More than 10,000 Arab students attend university in Ukraine, drawn to the former Soviet republic by a low cost of living and, for many, the lure of relative safety compared with their own troubled homelands.
Many have criticised their governments for failing to take concrete measures to repatriate them, and sought refuge in basements or the metro system. Few dared to cross the border into neighbouring Poland or Romania in search of sanctuary.
"We left Iraq to escape war... but it's the same thing in Ukraine (now)," Ali Mohammed, an Iraqi student told AFP by telephone from the western city of Chernivtsi.
Mohammed said he has been calling the Iraqi embassy in Kyiv around a dozen times a day since Russia launched the invasion but no one has picked up.
"We are demanding to go home. We are waiting to be rescued," he said. According to an Iraqi government official, there are 5,500 Iraqis in Ukraine, 450 of them students.
Syrian Raed Al-Moudaress, 24, echoed him.
"I arrived in Odessa only six months ago, hoping to open a new page far away from war," he told AFP by telephone.
"I am lost. I don't know what to do," he said, adding he is spending most of his time hiding in a basement.

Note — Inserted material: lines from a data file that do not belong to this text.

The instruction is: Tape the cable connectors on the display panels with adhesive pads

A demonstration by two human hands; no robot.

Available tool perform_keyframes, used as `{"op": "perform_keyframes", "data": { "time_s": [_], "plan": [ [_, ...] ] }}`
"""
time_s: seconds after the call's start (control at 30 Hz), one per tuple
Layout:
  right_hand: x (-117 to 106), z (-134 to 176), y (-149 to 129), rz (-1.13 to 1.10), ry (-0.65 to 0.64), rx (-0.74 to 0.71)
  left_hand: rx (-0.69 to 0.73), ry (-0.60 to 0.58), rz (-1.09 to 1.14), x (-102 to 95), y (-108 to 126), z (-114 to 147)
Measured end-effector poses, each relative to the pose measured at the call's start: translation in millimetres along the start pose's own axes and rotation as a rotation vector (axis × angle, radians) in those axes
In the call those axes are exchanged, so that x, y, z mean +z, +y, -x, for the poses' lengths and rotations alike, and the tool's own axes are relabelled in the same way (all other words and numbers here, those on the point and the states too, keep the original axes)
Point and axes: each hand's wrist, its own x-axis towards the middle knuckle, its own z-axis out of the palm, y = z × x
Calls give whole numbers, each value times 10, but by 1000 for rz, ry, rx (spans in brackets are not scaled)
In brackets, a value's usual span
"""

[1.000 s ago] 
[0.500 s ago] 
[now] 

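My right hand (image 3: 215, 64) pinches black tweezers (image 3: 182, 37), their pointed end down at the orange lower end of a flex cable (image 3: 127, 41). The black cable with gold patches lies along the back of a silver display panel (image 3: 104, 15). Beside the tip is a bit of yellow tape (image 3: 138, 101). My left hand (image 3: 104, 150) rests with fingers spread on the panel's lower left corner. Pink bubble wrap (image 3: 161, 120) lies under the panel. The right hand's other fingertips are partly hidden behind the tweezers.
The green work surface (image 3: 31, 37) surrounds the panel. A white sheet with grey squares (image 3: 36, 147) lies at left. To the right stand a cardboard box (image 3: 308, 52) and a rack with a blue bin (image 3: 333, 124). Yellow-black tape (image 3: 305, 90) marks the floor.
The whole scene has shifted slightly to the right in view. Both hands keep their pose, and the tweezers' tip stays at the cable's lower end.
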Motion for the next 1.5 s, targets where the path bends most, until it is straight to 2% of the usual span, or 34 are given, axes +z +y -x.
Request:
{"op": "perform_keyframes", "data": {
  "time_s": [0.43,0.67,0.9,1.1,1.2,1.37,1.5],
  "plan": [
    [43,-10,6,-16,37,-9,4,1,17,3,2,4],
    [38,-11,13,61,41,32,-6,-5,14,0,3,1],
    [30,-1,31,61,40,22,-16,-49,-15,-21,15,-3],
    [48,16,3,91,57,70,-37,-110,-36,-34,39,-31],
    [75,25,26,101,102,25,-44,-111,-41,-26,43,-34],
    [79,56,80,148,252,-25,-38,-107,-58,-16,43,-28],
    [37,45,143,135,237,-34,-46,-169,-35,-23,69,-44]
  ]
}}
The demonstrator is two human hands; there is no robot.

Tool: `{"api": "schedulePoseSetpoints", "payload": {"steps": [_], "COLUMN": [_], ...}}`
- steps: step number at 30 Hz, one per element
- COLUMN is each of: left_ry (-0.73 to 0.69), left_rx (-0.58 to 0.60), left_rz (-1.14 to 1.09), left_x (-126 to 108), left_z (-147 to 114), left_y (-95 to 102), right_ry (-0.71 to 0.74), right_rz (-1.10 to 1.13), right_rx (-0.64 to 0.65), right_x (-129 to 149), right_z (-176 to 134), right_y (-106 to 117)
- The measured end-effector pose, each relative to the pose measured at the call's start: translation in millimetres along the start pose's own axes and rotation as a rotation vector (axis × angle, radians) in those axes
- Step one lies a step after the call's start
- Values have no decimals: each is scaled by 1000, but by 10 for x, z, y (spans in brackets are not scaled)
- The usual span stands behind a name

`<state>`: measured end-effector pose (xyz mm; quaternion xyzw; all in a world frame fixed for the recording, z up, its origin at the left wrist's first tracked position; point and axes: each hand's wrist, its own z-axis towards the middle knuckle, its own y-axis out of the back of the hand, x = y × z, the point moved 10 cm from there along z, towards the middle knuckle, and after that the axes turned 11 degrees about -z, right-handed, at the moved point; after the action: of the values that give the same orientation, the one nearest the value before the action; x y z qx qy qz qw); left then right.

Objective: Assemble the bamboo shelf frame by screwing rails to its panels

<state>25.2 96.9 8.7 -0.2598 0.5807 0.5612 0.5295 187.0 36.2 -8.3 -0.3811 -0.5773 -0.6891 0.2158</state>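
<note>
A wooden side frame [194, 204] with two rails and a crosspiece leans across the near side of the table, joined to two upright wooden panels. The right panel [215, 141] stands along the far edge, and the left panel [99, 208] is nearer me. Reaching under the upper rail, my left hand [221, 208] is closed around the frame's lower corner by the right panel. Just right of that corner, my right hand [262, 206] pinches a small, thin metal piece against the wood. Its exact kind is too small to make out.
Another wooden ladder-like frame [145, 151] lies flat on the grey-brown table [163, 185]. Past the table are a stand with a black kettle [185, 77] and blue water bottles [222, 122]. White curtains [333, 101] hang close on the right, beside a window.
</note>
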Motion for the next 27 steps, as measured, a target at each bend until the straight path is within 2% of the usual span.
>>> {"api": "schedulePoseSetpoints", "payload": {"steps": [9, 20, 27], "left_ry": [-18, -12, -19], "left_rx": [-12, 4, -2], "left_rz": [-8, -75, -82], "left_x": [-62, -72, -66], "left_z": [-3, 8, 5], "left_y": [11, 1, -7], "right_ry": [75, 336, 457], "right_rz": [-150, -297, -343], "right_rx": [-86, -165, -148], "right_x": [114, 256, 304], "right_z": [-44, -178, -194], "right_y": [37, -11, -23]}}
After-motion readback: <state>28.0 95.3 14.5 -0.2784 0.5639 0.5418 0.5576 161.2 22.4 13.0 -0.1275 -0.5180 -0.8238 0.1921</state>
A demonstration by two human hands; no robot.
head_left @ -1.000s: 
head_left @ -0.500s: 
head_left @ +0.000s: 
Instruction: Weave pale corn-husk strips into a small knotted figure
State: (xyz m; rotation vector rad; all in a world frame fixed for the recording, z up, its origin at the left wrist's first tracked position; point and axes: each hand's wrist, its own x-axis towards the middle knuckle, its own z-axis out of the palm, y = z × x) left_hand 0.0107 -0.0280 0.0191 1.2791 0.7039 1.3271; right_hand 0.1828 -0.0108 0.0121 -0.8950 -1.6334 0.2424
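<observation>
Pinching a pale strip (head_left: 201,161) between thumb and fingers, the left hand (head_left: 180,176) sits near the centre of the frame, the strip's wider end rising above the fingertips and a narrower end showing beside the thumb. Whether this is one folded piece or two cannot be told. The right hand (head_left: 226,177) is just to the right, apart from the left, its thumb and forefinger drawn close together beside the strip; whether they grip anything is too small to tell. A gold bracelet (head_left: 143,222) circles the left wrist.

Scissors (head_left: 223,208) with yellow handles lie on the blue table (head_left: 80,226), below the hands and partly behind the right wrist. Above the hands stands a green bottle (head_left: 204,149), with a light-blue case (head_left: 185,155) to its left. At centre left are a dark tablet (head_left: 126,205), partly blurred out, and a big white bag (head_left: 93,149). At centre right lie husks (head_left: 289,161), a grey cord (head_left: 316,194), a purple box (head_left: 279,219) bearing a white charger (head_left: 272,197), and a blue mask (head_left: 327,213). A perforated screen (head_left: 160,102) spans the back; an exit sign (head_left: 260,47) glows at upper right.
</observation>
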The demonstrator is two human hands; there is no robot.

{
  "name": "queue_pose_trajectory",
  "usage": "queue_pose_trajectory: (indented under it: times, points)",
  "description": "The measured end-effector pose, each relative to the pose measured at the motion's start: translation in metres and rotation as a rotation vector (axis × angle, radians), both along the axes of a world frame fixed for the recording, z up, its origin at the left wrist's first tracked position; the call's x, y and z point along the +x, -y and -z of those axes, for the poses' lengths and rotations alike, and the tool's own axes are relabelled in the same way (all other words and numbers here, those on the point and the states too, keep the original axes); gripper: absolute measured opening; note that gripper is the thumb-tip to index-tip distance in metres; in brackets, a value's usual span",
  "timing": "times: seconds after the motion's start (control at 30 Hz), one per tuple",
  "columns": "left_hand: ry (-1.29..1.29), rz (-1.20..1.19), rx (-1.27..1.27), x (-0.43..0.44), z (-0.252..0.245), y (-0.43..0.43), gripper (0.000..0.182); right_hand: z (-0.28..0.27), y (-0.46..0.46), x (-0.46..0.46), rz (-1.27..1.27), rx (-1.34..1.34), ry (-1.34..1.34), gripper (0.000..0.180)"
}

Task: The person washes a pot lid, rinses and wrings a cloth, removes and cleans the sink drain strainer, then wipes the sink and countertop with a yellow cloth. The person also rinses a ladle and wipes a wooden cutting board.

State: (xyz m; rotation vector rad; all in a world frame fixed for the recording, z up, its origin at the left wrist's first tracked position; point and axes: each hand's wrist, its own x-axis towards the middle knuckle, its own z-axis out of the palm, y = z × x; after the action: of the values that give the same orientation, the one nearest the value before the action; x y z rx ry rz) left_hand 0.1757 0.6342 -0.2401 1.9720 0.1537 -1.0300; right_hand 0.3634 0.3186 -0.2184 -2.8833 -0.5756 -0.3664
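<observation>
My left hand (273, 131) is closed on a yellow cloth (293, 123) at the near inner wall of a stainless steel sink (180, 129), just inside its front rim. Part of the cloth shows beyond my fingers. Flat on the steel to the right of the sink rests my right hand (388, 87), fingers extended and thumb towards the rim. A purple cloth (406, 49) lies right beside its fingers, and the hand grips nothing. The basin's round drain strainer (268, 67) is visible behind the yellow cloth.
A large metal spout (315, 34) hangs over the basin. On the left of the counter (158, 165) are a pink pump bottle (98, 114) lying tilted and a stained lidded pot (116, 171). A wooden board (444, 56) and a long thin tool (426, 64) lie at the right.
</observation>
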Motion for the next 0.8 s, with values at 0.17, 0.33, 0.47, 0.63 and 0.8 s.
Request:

Among Arab countries, Morocco has the largest number of students in Ukraine, with around 8,000 enrolled in universities, followed by Egypt with more than 3,000.
"We demand solutions. The authorities must find us a solution," to get back home to Morocco, Majda tweeted when the invasion began on Thursday.
"What are you waiting for? This is World War III," she said, addressing authorities in her country, who announced measures the following day.
- 'Stay safe' -
Hundreds of students from Lebanon, gripped by a financial crisis the World Bank says is one of the world's worst in modern times, are also trapped in the country.
"The (Beirut) authorities have not issued guidelines" for our evacuation, said Samir, 25.
"I left Lebanon because of the financial crisis, sold my car and took my small savings to study in Ukraine," he told AFP from Ukraine's second city of Kharkiv, near the Russian border.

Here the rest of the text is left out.